→ **Aim of the exercise**
Copy each line below as written, but skip the pictures.

→ **Input data**
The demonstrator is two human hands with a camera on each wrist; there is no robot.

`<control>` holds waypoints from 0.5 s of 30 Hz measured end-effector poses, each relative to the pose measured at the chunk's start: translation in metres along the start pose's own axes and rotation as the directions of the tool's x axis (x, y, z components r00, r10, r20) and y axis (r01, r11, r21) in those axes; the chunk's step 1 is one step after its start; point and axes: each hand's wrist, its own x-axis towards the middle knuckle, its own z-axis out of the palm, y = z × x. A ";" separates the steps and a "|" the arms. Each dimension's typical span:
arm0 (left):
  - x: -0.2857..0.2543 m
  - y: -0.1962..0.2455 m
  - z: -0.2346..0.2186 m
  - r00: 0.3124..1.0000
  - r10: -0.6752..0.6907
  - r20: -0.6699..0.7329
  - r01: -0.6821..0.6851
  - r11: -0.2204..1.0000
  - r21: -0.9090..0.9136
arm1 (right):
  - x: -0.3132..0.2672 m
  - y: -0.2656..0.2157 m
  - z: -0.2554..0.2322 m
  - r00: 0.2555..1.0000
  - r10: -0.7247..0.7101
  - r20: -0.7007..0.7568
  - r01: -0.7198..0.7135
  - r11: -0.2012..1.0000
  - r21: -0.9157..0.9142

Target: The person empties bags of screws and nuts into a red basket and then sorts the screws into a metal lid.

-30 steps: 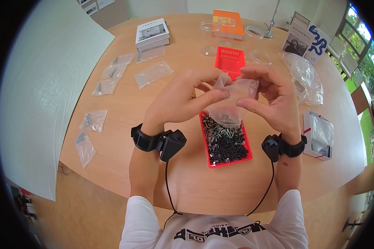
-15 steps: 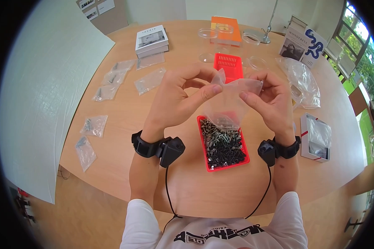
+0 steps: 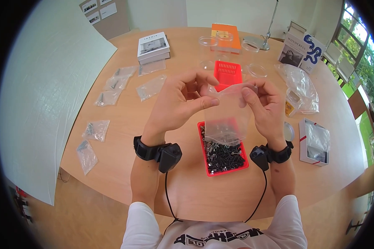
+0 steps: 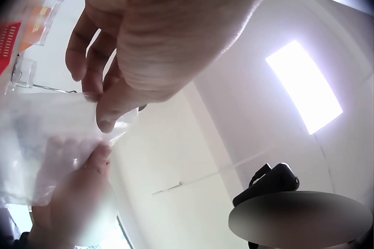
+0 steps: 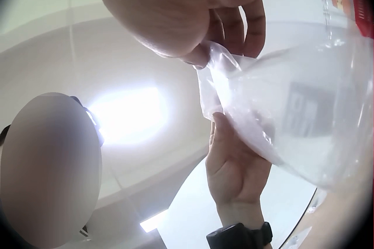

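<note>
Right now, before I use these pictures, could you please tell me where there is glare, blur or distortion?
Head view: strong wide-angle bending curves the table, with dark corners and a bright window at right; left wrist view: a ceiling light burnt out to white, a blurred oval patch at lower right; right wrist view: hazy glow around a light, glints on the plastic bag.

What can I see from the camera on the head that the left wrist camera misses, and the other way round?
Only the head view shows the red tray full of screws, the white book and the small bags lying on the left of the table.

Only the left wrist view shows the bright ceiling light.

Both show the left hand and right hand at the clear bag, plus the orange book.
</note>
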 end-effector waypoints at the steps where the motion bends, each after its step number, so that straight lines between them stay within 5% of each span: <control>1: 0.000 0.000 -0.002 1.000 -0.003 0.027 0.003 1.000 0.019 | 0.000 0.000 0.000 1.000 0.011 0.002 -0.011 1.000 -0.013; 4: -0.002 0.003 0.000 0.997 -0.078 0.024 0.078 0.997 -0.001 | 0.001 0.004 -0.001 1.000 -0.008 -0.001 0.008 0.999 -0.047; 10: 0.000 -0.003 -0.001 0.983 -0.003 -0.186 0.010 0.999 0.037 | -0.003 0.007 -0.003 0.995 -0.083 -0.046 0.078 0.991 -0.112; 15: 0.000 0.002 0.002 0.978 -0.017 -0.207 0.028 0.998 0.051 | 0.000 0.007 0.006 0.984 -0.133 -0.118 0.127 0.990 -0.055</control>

→ **Problem solution**
The demonstrator is two human hands with a camera on each wrist; there is no robot.

`<control>` holds waypoints from 0.5 s of 30 Hz measured end-effector poses, each relative to the pose measured at the chunk's start: translation in metres along the start pose's own axes and rotation as the directions of the tool's x axis (x, y, z components r00, r10, r20) and y axis (r01, r11, r21) in those axes; the chunk's step 1 is one step after its start; point and axes: each hand's wrist, its own x-axis towards the middle knuckle, its own z-axis out of the palm, y = z × x. A ";" separates the steps and a "|" the arms. Each dimension's typical span:
arm0 (left):
  - x: -0.2857..0.2543 m
  - y: -0.1962..0.2455 m
  - z: -0.2346..0.2186 m
  - r00: 0.3124..1.0000
  - r10: -0.6752..0.6907
  - r20: -0.6699..0.7329
  - r01: -0.6821..0.6851
  - r11: -0.2204..1.0000
  - r21: -0.9090..0.9136
arm1 (right):
  - x: -0.3132..0.2672 m
  - y: -0.2656..0.2157 m
  - z: -0.2554..0.2322 m
  - r00: 0.2555..1.0000
  - r10: -0.7247..0.7101
  - r20: -0.7007..0.7568
  - r01: -0.7198..0.7135
  - r11: -0.2012..1.0000
  - r21: -0.9157..0.9142

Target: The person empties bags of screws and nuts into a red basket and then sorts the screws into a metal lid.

-30 steps: 
-15 steps: 
+0 steps: 
+0 steps: 
+0 steps: 

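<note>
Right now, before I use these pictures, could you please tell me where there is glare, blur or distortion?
Head view: strong wide-angle bending curves the table, with dark corners and a bright window at right; left wrist view: a ceiling light burnt out to white, a blurred oval patch at lower right; right wrist view: hazy glow around a light, glints on the plastic bag.

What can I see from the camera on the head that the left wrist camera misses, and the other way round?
Only the head view shows the red tray full of screws, the white book and the small bags lying on the left of the table.

Only the left wrist view shows the bright ceiling light.

Both show the left hand and right hand at the clear bag, plus the orange book.
</note>
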 end-effector waypoints at the steps where the motion bends, each after its step number, so that straight lines between them stay within 5% of each span: <control>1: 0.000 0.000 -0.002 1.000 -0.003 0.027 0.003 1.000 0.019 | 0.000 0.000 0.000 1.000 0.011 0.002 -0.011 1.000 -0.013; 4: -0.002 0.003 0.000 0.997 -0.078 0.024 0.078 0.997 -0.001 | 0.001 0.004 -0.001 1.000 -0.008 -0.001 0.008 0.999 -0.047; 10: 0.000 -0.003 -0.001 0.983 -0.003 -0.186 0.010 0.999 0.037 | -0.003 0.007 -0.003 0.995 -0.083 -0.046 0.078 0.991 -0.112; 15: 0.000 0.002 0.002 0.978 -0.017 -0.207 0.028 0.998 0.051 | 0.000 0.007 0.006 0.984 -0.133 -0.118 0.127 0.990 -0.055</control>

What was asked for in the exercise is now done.